視界の端に映った窓の外は、既に夕闇が色濃く染まっている。そろそろ部活を終えた生徒が帰宅する時間だ。私は帰宅部なのに、ここまで長居したのは始めてだ。

 顔を上げると、向かいの席の机をこっちにくっつけて、スマホとミニキーボードから手を離して伸びをする女子生徒がいた。何やら、やり切ったような疲労感と笑みを浮かべて、こちらを見ている。

「おはよ。どうだった?」

 私と目が合うなり、そんなことを聞いてくる、自称神。

「どうも何も……」

 私は両手を握り、腕の力で身を起こす。

「そりゃあ、色々と奇抜的な発想はあったけれど、あんな程度じゃ面白いとは言えないわよ。だいたい、まだ何も始まってすらいないじゃない! 普通なら、とっくに第一章の“起承転結”の“起”には入っているわよ! 今は、やっとプロローグ中盤に差し掛かったところじゃん! あんまりもたもたやってると、焦れて読者は離れていくよ!」

「うえぅ、辛口! うぅ……でもだからって展開を急ぐのもアレだしなー」

 まあ、本当のところはどうか知らないけれど。私は巻き込まれた八つ当たりに言ってやった。自称神は落ち込んでいるけれど、それで諦めてたらこんな途方もない道など歩めっこない。

 “アイデアと行動力次第で何でもできる”と、あの世界の名言にしてたみたいだけど、きっとその重みも理解せずに設定したのだろう。その時には、せいぜい沈んでしまうが良い。


「あーそれでさ。早速なんだけど、荷物を多く持つ方法、私思いついているんだけど、聴きたい?」

 気を取り直して、自称神が目を輝かせて私に聴いてくる。

「へぇーそう。どんなの?」

 私は面倒くさがりだ。解決のアイデアがそっちにあるならば、さっさと教えてもらいたい。いくら私が主人公に設定されているとはいえ、そこまで自分でロールプレイングする程のやる気はない。

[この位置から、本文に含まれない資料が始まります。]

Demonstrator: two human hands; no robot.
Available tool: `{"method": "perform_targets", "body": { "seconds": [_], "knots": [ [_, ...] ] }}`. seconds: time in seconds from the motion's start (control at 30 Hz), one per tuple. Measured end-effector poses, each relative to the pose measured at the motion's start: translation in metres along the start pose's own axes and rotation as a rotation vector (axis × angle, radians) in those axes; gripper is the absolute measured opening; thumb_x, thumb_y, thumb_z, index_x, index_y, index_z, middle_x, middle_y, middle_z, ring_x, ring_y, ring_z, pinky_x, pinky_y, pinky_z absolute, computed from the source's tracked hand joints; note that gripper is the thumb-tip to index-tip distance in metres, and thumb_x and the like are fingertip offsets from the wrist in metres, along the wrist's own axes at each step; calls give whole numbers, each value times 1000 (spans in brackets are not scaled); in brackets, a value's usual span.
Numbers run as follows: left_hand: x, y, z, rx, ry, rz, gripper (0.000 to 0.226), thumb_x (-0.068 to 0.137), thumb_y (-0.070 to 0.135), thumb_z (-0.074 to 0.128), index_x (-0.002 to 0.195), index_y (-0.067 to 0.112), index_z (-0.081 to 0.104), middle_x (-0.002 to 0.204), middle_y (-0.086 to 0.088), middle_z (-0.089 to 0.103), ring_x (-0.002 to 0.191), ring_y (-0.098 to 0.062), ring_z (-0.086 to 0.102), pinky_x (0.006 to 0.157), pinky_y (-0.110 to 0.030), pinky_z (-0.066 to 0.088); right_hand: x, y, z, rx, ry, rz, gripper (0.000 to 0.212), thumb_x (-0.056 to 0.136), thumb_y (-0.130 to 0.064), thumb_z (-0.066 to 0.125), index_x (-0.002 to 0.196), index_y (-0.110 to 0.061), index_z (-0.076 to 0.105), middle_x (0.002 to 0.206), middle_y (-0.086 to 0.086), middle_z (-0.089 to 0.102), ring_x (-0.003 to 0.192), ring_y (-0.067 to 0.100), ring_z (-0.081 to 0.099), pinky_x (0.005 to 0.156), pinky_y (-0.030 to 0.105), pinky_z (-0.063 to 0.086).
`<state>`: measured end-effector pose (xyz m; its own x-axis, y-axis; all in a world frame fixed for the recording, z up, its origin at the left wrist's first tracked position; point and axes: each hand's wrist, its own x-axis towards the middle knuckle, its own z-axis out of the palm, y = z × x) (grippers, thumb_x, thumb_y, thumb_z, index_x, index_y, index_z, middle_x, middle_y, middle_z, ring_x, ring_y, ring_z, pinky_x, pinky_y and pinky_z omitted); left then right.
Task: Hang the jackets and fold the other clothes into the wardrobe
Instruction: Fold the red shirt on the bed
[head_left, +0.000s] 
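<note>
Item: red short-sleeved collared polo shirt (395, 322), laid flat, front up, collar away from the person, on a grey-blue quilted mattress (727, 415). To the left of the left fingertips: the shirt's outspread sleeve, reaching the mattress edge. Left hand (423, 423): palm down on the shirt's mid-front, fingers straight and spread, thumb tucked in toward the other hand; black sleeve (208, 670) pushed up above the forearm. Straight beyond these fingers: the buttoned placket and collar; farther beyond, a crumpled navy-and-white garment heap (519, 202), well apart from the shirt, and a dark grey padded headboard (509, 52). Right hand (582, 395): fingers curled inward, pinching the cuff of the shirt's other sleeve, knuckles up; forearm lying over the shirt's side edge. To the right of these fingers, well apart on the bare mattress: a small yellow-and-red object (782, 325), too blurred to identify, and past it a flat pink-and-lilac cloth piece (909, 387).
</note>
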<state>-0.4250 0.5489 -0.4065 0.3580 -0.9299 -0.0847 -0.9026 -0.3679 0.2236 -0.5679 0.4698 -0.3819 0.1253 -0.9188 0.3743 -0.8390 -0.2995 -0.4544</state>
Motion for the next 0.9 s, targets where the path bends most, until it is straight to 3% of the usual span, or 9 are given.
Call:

「ハンドリフトを持っていけば良いんだよ! 向こうの世界に!」

「ハンドリフト?」

なんだそれ。聞いたことが無いものだ。

「わたしのお父さんが仕事で使っている道具でね。L字型になっていて、横に伸びている部分に荷物を載せて、真っ直ぐ伸びたハンドルを引いて持ち上げたら、2トンぐらい物は楽に運べるんだって」

「へぇー、そんなものがあるの」

 確かに、それで解決できなくもないが……。

「うんっ! こっちから人を自由に行き来させられるなら当然、物ができない道理は無いよね! それに、ハンドリフトは風魔法とかで飛ばしたりすれば武器になるよ!」

 うん。まあ、それはそれでいいだろう。

 だけど、一つ気になったことがある。

「まあ、そりゃあそうなんだろうけどさ。一つ、いいかな?」

「うん? どうかした?」

 首を傾げる、自称神。

「あの少年、まさかそれが可能な前提で思考を巡らせてたの? 自称神の世界(向こう)に行ったっきり帰って来られなくなってしまった可能性は、彼は考えていなかったわけ?」

「あ……」

 図星だったようだ。普通の転移ものでも、それは珍しくない決まり事のはずなのに。どうやら自分なりの設定に夢中になる余りに考えが固まってしまったようだ。

「ま、まーいいじゃん! 喋っている間も別の考えを浮かべさせるなんてなかなか出来ることじゃないしさ! それが、困った時に希望にならないような事だと特に!」

「うーん……」

 そうだろうか。説得している間に、はっ……と嫌な予感が浮かぶのも、小説では普通にありそうな事だが。

 まあ、大体その予感は当たっている事が多くて、杞憂に終わった事はあったかどうか思い出せないけれど。

 というか、そうならばわざわざその可能性を提示させる必要も、ミスリードを誘う以外では中々ないか。なぜなら、それを一生懸命考えるコストに対し、活かす時間が少ないから。


 そう考えていると、教室のスピーカーから、チャイムが鳴った。もうそろそろ、完全下校時刻が近づいていることを告げている。

 後ろを振り返った自称神も、それに気づく。

「あっ! もうこんな時間! つい夢中になって忘れてたよ!」

 そう言って、スマホとミニキーボードを畳んで、慌てて鞄に仕舞って去ろうとする自称神。

「あっ、そうだ! 忘れるところだった!」

 そして、翻してこちらにやって来る自称神。

「連絡先、交換しようよ! またこの続きの展開を纏めたら、放課後に会って話を進めたいから!」

 それはつまり、今後も今日みたいに、私のもとにこの子がやって来てしばらく眠らされるということなのだろうか。

「まあ、いいけど」

 それで暇潰しが増えるのならば、特に忙しくもない私にはあまり問題はない。

 その手のやり方には疎かった私は、自称神に教えてもらいながら、連絡先を相互受信する。

「それじゃあねー」

 そう言って、足早に自称神は教室から去っていく。

 私は、暢気にそれを見届けて、ふと自分のスマホに新規追加された連絡先を見てみる。

 宇佐美(うさみ)悠子(ゆうこ)

 それが、自称神の真名だった。